*EXERCISE BRIEF*.
Please repeat the records exactly from their first line, finishing at the line containing "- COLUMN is" and including it.

=-=-=

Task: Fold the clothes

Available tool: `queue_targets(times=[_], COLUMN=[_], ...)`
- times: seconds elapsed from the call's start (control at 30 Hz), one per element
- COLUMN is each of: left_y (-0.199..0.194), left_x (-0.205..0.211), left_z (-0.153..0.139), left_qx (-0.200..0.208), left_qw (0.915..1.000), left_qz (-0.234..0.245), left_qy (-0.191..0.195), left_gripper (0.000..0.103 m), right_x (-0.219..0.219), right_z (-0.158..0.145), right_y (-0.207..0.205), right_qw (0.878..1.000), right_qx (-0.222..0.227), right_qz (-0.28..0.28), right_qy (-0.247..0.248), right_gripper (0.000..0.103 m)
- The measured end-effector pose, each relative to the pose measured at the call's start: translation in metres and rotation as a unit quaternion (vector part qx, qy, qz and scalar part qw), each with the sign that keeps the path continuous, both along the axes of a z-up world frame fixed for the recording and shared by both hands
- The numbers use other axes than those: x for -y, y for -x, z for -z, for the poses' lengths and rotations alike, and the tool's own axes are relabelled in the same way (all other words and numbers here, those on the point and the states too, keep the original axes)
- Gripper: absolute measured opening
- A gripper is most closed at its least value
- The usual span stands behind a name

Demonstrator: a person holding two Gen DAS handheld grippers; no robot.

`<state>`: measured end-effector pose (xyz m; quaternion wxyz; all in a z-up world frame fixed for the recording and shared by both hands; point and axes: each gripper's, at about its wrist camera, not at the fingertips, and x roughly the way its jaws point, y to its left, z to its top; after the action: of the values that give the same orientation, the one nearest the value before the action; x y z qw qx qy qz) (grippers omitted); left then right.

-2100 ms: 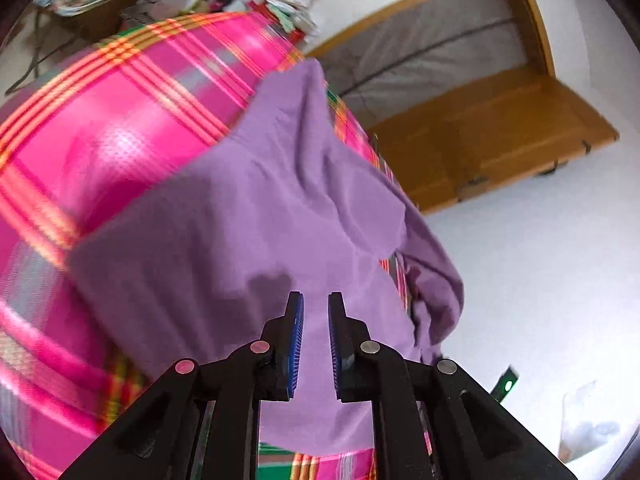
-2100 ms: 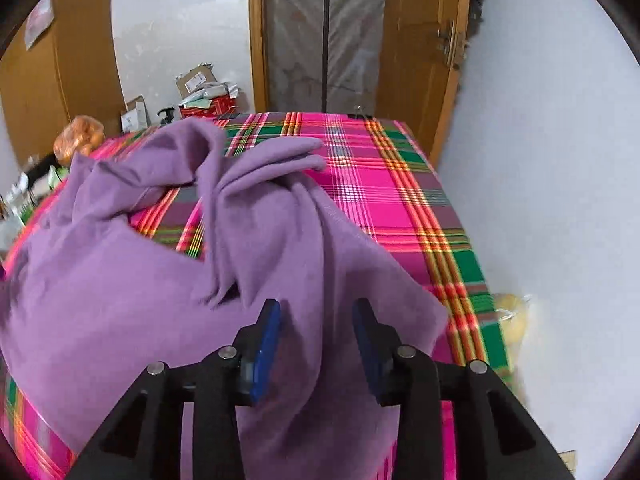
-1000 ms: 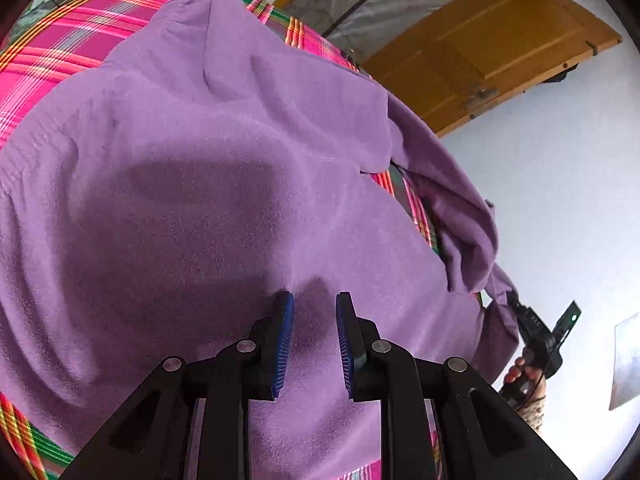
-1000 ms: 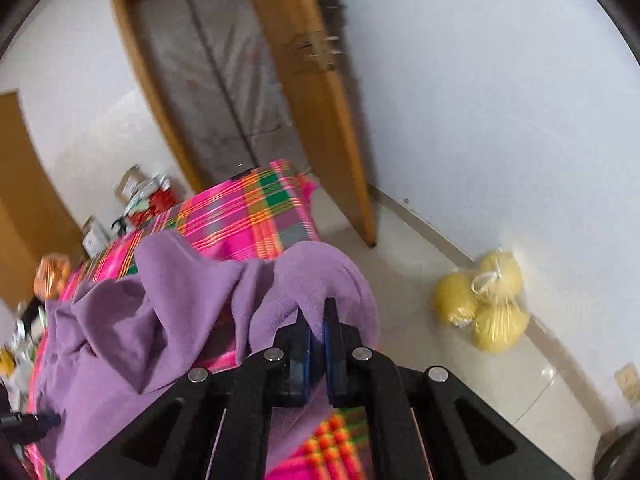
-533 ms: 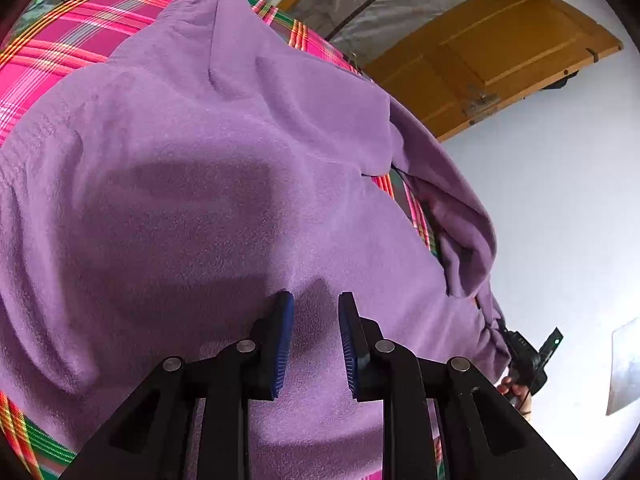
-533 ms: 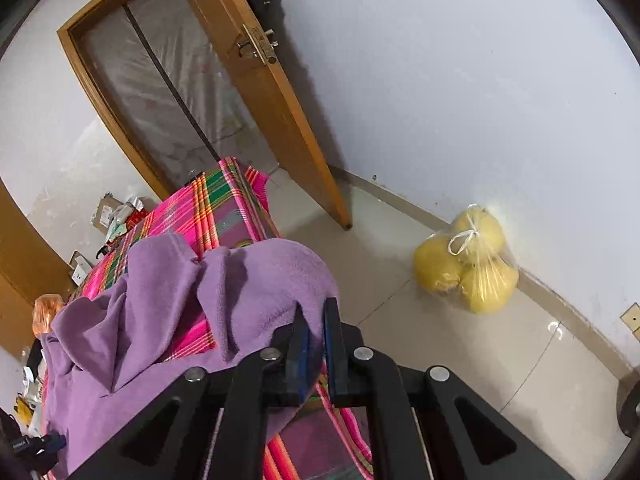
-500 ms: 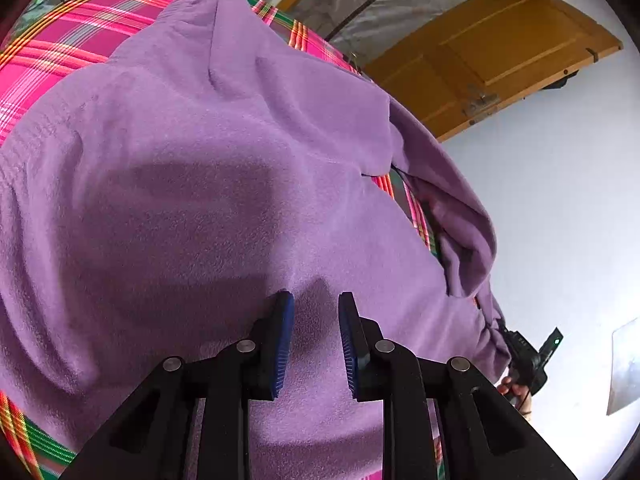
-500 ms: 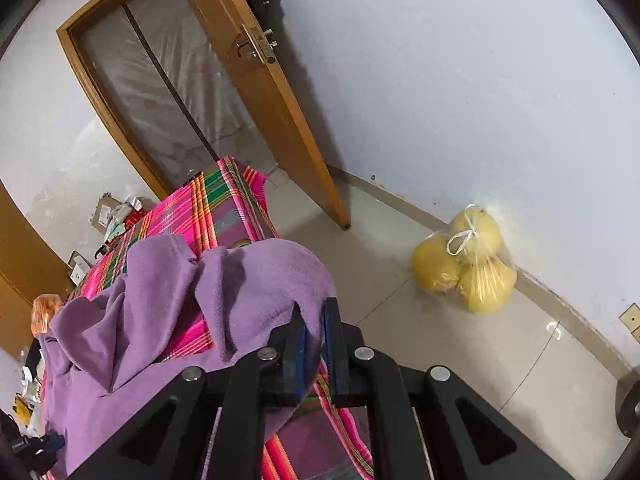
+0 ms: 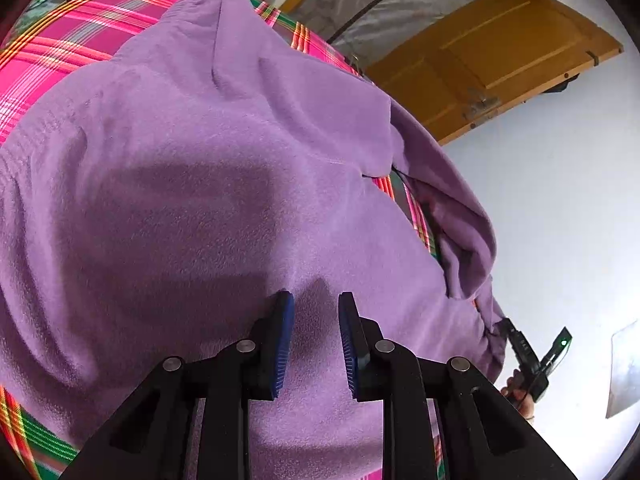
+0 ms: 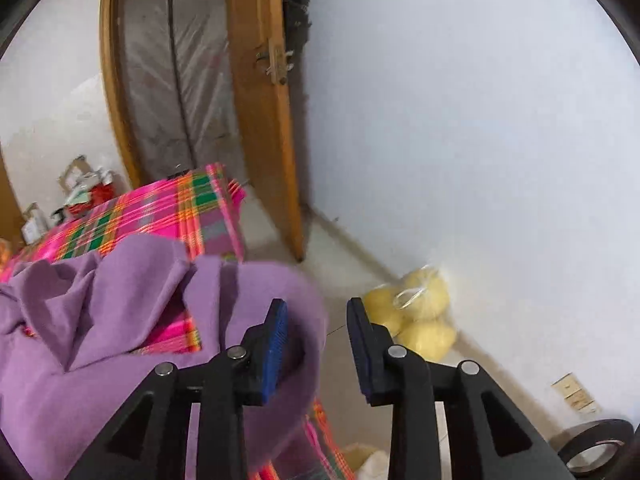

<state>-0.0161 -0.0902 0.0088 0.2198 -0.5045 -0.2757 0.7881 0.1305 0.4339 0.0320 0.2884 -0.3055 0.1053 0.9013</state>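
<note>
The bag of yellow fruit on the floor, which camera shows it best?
The right wrist view. The bag of yellow fruit sits against the white wall, in clear sight past the right gripper, whose jaws are opening. The left wrist view does not show it; the purple garment fills that frame.

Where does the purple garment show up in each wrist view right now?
Left wrist: the purple garment fills most of the picture, under the left gripper.
Right wrist: lower left, beside the right gripper, whose jaws are opening.
Shared landmark: the wooden door.
</note>
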Motion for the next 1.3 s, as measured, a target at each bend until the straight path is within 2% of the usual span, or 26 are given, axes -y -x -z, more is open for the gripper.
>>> queue_targets(times=[0.1, 0.2, 0.33, 0.37, 0.4, 0.43, 0.47, 0.57, 0.77, 0.93, 1.03, 1.07, 1.1, 1.13, 1.3], left_y=[-0.001, -0.001, -0.001, -0.001, 0.0, 0.0, 0.0, 0.001, 0.001, 0.002, 0.002, 0.002, 0.002, 0.002, 0.002], left_x=[0.001, 0.001, 0.002, 0.002, 0.003, 0.004, 0.004, 0.005, 0.008, 0.011, 0.011, 0.011, 0.012, 0.012, 0.011], left_z=[0.0, 0.0, 0.0, 0.0, 0.001, 0.001, 0.001, 0.001, 0.001, 0.0, -0.001, -0.001, -0.001, -0.001, 0.0], left_qx=[0.0, 0.0, 0.0, 0.001, 0.002, 0.002, 0.002, 0.002, 0.004, 0.004, 0.006, 0.005, 0.006, 0.006, 0.006], left_qw=[1.0, 1.0, 1.0, 1.0, 1.0, 1.0, 1.0, 1.0, 0.9999, 1.0, 1.0, 1.0, 1.0, 1.0, 0.9999], left_qz=[-0.001, -0.002, -0.001, -0.001, -0.001, -0.001, -0.001, -0.001, -0.002, -0.005, -0.007, -0.006, -0.006, -0.007, -0.008], left_qy=[-0.001, -0.002, -0.001, -0.002, -0.003, -0.004, -0.004, -0.004, -0.009, -0.006, -0.004, -0.003, -0.003, -0.003, -0.002], left_gripper=[0.024, 0.024, 0.024, 0.024, 0.024, 0.024, 0.024, 0.024, 0.024, 0.024, 0.024, 0.024, 0.024, 0.024, 0.024], right_x=[0.015, 0.017, 0.017, 0.017, 0.016, 0.014, 0.011, -0.008, -0.039, -0.048, -0.039, -0.032, -0.026, -0.021, -0.004], right_z=[-0.005, 0.014, 0.033, 0.034, 0.034, 0.032, 0.03, 0.025, 0.018, 0.013, 0.01, 0.012, 0.013, 0.015, 0.033], right_y=[0.004, 0.029, 0.048, 0.049, 0.048, 0.048, 0.047, 0.039, 0.019, 0.015, 0.02, 0.026, 0.032, 0.037, 0.059], right_qw=[0.999, 0.993, 0.988, 0.987, 0.987, 0.987, 0.988, 0.992, 0.997, 0.998, 0.996, 0.994, 0.99, 0.988, 0.981], right_qx=[-0.013, 0.032, 0.073, 0.073, 0.071, 0.067, 0.061, 0.045, 0.038, 0.031, 0.02, 0.026, 0.032, 0.042, 0.087], right_qz=[-0.033, -0.104, -0.12, -0.124, -0.125, -0.126, -0.123, -0.08, -0.015, -0.013, -0.055, -0.082, -0.109, -0.125, -0.155], right_qy=[-0.022, 0.043, 0.071, 0.075, 0.076, 0.074, 0.076, 0.085, 0.07, 0.061, 0.066, 0.073, 0.08, 0.079, 0.076], right_gripper=[0.034, 0.039, 0.039, 0.035, 0.021, 0.013, 0.005, 0.003, 0.002, 0.002, 0.005, 0.017, 0.034, 0.039, 0.042])
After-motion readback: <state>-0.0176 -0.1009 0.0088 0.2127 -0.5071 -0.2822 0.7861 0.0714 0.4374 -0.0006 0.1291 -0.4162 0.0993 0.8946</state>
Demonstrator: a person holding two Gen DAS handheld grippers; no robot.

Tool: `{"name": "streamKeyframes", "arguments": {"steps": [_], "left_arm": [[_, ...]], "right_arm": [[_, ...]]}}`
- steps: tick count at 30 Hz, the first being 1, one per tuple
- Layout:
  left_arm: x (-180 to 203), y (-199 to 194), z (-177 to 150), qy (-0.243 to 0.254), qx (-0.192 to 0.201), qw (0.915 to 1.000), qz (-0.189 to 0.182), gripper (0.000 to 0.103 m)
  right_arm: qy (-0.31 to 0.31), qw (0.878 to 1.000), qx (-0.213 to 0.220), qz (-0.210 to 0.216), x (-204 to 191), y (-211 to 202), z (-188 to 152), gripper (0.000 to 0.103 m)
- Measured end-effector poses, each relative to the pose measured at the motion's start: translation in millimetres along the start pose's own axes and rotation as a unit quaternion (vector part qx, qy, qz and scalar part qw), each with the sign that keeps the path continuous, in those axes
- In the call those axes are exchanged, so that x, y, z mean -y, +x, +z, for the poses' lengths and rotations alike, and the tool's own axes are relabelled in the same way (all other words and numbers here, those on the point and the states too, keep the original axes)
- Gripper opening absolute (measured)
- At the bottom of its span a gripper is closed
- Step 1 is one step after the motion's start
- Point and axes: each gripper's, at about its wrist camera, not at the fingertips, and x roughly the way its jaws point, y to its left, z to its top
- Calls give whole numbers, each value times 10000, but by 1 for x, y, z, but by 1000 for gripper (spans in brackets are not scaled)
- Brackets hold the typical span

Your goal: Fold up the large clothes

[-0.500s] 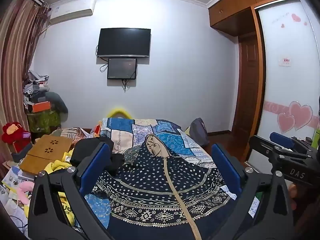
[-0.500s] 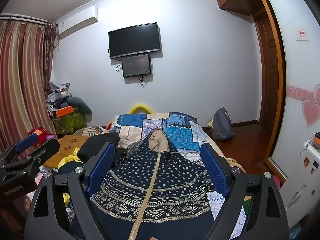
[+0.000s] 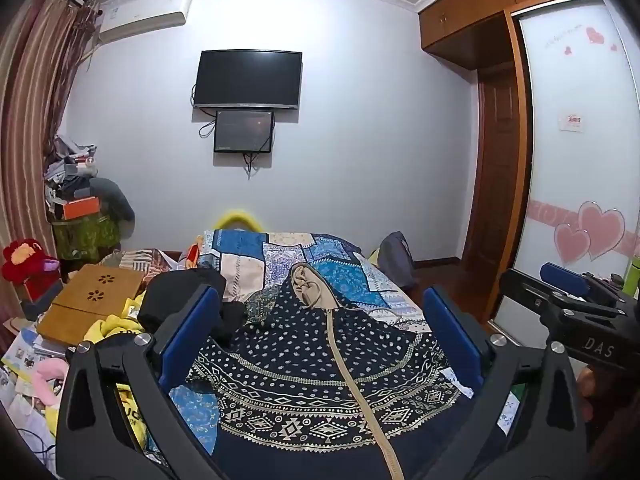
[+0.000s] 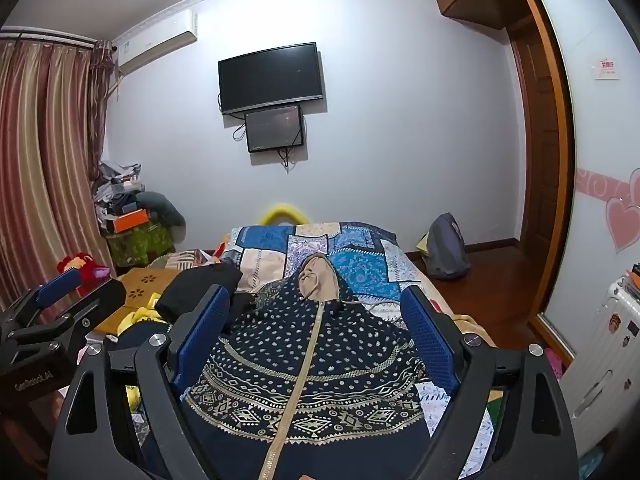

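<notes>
Across the lower centre of both views, a dark patterned garment (image 3: 320, 360) lies spread on the patchwork bed (image 3: 352, 280). The left gripper (image 3: 320, 344) and right gripper (image 4: 316, 344) hover above it, jaws wide apart, holding nothing. It looks soft and light; grip its hem corners.

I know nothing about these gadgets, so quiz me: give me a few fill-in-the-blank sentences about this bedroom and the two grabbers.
The navy patterned garment lies spread on the ____.
Both the left gripper and the right gripper have their jaws ____.
A beige ____ runs down the garment's middle.
The television hangs on the ____.

Missing words: bed; open; zipper; wall
</notes>
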Motion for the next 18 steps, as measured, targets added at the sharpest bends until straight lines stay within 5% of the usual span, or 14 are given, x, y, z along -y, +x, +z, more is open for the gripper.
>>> {"name": "streamKeyframes", "arguments": {"steps": [18], "left_arm": [[-4,4,-1,-73,-37,10000,2,102]], "right_arm": [[-9,9999,-34,103,2,8,-1,85]]}}
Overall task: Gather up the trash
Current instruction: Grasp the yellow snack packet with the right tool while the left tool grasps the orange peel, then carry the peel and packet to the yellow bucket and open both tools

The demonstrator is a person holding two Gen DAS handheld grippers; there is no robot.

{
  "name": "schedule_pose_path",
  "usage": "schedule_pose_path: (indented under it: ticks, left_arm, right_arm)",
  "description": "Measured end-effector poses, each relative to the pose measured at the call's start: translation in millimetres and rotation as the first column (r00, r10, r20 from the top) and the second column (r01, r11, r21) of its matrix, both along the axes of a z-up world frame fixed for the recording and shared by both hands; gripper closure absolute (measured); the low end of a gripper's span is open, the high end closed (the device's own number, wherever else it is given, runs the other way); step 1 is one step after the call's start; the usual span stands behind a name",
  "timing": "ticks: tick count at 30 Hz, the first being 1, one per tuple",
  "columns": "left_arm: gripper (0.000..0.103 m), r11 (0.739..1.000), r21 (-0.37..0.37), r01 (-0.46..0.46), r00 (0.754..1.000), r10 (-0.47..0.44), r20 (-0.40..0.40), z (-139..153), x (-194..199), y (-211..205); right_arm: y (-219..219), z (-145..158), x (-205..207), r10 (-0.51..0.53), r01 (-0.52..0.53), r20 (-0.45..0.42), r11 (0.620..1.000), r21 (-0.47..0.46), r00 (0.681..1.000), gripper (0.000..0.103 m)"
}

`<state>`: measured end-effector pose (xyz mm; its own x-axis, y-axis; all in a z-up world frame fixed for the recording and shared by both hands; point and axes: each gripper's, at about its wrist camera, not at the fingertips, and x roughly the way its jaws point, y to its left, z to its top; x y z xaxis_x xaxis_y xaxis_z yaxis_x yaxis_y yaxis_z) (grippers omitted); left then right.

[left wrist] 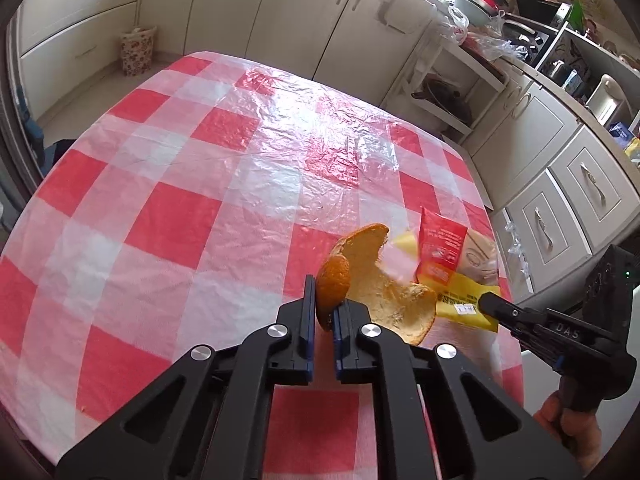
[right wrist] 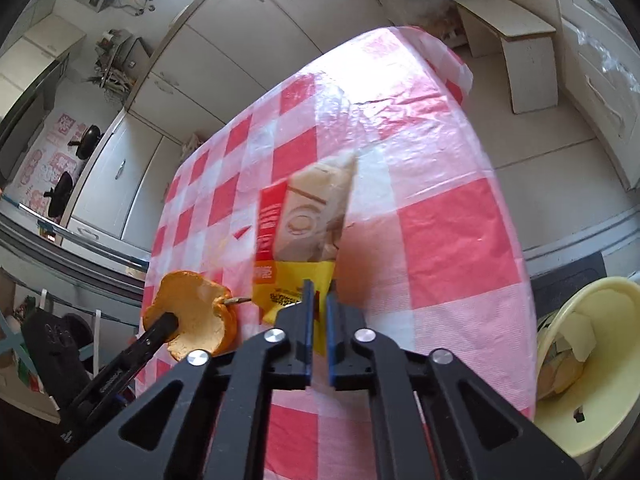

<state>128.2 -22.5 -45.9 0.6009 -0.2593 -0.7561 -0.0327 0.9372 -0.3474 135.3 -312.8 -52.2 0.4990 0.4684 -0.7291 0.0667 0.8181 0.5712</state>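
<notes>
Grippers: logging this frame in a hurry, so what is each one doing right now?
Left gripper: closed on the orange peel.
Right gripper: closed on the yellow and red wrapper.

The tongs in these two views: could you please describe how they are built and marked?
Both the left tongs and right tongs are matte black plastic with triangular cut-outs, round silver pivot bolts and thin blue pads on the inner finger faces. Seen from the side, the right one has raised lettering and a boxy black camera block. No cables or sleeves show.
</notes>
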Motion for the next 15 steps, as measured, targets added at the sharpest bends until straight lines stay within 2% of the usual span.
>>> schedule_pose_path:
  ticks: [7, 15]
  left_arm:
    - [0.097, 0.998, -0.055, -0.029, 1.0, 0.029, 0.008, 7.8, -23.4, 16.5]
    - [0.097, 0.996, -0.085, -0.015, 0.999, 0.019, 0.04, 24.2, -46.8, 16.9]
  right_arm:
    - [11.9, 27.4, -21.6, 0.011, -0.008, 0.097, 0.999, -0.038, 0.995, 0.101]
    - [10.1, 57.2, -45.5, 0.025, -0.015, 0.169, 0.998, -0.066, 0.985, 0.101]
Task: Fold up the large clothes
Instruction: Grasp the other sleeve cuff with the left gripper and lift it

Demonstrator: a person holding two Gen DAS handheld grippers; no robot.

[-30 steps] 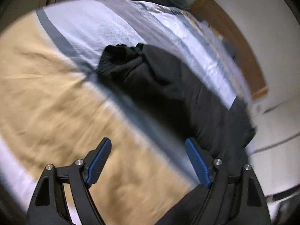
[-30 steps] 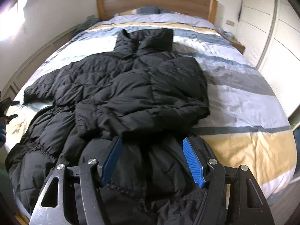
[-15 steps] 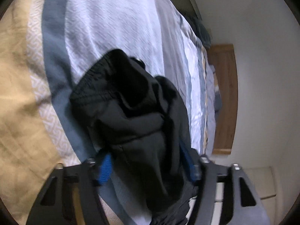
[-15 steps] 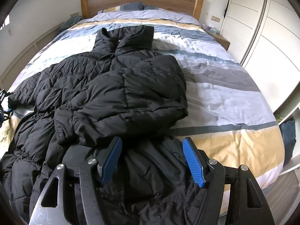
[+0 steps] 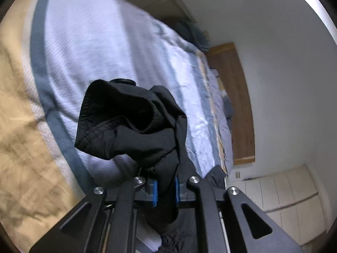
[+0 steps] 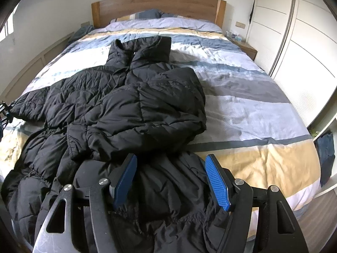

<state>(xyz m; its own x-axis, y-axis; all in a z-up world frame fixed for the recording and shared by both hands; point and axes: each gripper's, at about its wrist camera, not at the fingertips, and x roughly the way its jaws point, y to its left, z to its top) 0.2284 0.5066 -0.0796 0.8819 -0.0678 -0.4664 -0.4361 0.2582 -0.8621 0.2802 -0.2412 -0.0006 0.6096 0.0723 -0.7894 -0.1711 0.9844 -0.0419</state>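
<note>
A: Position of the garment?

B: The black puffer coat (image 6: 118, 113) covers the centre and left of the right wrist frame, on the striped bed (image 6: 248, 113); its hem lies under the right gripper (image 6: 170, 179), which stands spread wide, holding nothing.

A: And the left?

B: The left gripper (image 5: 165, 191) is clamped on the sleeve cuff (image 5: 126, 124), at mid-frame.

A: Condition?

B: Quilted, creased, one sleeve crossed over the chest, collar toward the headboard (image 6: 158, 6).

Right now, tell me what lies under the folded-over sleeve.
Under the folded-over sleeve lies the black puffer jacket body, spread on the striped duvet. The covered front of the jacket cannot be seen.
</note>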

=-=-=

*EXPECTED ANSWER*.
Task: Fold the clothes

Available tool: `queue_targets(times=[_], COLUMN=[_], ...)`
- times: seconds elapsed from the call's start (control at 30 Hz), one per element
- COLUMN is each of: left_y (-0.199..0.194), left_x (-0.205..0.211), left_z (-0.153..0.139), left_qx (-0.200..0.208), left_qw (0.915..1.000), left_qz (-0.234..0.245), left_qy (-0.191..0.195), left_gripper (0.000..0.103 m), right_x (-0.219..0.219), right_z (-0.158..0.145), right_y (-0.207..0.205), right_qw (0.878..1.000), right_qx (-0.222..0.227), right_qz (-0.28..0.28), right_qy (-0.247..0.248), right_gripper (0.000..0.103 m)

Exercise complete, with nothing further to add.